- **Task item**
Below are records with pictures. Transcribe exactly, and only, the lines from the line with "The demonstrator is" to the line with "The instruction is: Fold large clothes", both ends included, but not the pictures.

- **Dataset extract**
*****

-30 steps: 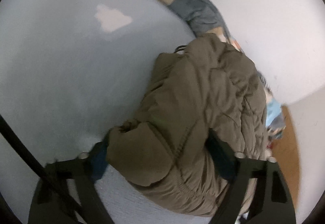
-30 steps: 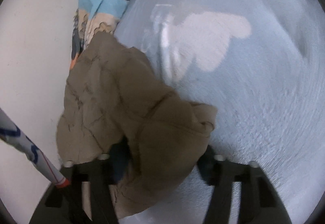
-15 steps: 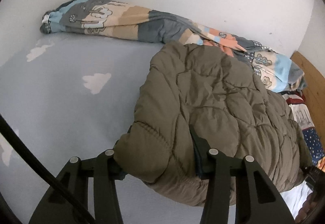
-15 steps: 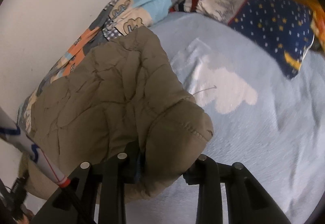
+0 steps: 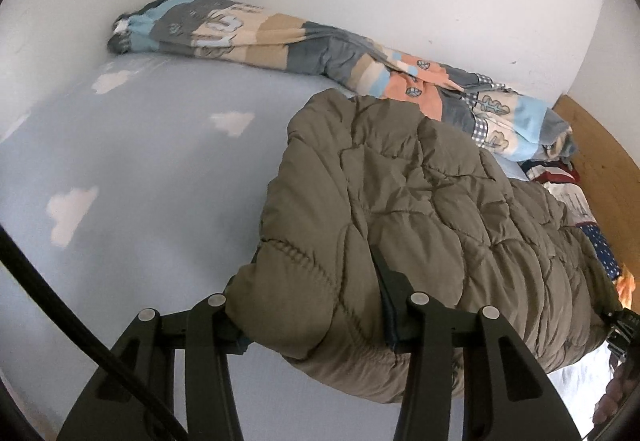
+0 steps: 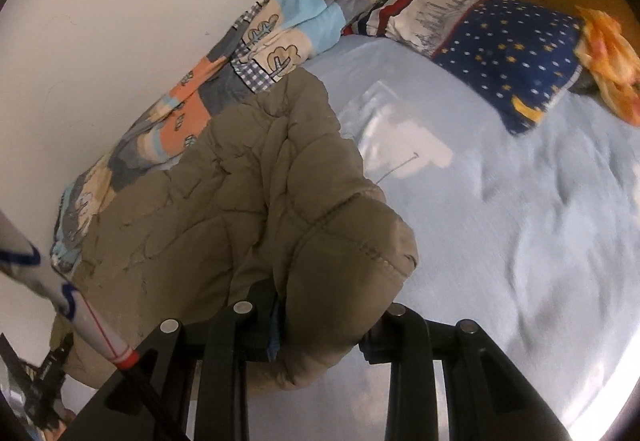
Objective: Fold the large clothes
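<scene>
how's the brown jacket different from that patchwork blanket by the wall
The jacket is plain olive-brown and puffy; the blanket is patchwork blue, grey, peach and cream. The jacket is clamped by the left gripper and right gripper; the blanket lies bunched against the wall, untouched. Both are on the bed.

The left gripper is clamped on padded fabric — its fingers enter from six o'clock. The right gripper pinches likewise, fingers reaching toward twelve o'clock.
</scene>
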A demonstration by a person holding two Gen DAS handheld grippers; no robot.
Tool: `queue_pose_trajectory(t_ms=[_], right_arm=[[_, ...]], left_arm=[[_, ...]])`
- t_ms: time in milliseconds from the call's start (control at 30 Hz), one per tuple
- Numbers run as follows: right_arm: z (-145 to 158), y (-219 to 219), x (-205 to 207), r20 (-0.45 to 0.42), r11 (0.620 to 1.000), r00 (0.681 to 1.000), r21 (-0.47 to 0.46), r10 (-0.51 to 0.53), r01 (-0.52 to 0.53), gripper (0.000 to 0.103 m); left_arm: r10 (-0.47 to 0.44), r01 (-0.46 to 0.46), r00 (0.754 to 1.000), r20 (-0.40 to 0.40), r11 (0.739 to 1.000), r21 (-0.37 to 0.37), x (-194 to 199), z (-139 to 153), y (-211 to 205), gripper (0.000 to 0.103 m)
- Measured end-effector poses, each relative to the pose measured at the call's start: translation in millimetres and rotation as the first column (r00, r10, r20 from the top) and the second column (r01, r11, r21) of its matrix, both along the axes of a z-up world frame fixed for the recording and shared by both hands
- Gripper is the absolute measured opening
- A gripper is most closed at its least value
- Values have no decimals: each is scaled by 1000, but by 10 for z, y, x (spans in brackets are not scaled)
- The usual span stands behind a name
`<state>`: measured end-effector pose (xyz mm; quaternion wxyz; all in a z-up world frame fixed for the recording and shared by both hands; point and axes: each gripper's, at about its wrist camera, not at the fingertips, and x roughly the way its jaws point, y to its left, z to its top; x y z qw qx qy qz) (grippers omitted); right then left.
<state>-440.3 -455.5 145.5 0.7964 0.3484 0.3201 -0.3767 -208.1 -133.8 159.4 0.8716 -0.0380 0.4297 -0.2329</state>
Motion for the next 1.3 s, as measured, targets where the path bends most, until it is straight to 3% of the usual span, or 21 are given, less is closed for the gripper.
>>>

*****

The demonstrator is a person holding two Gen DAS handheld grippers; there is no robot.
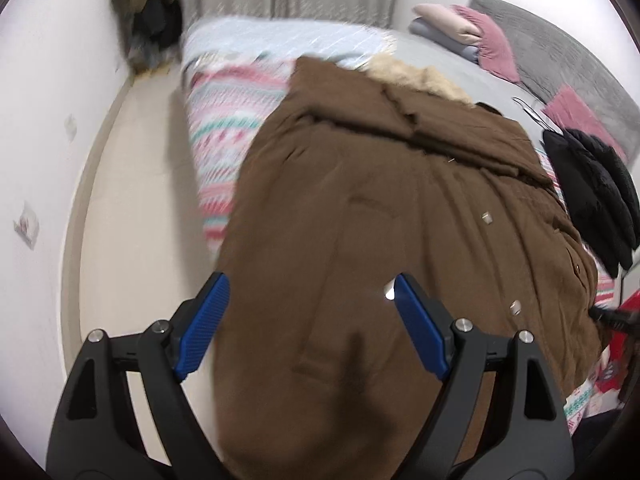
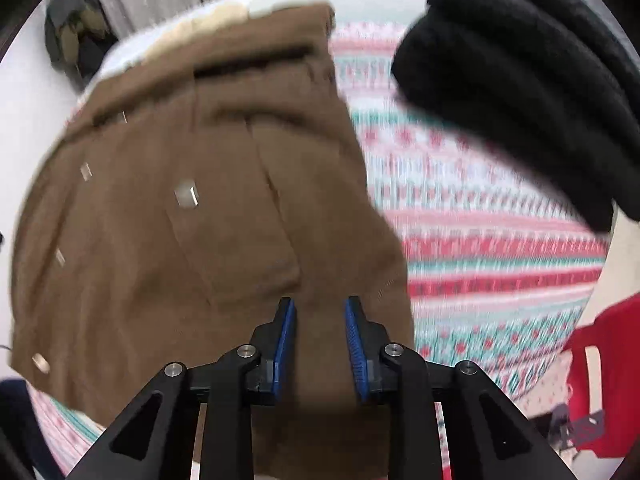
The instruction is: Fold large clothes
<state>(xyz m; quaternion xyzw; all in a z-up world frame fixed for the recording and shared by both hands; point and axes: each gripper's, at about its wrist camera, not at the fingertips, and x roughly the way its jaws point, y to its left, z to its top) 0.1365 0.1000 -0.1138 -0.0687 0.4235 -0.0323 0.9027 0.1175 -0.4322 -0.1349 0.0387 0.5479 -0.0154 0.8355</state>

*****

- **Reply**
The demonstrator is a person holding two Gen DAS handheld grippers; there is no robot.
The instruction is: Fold large clothes

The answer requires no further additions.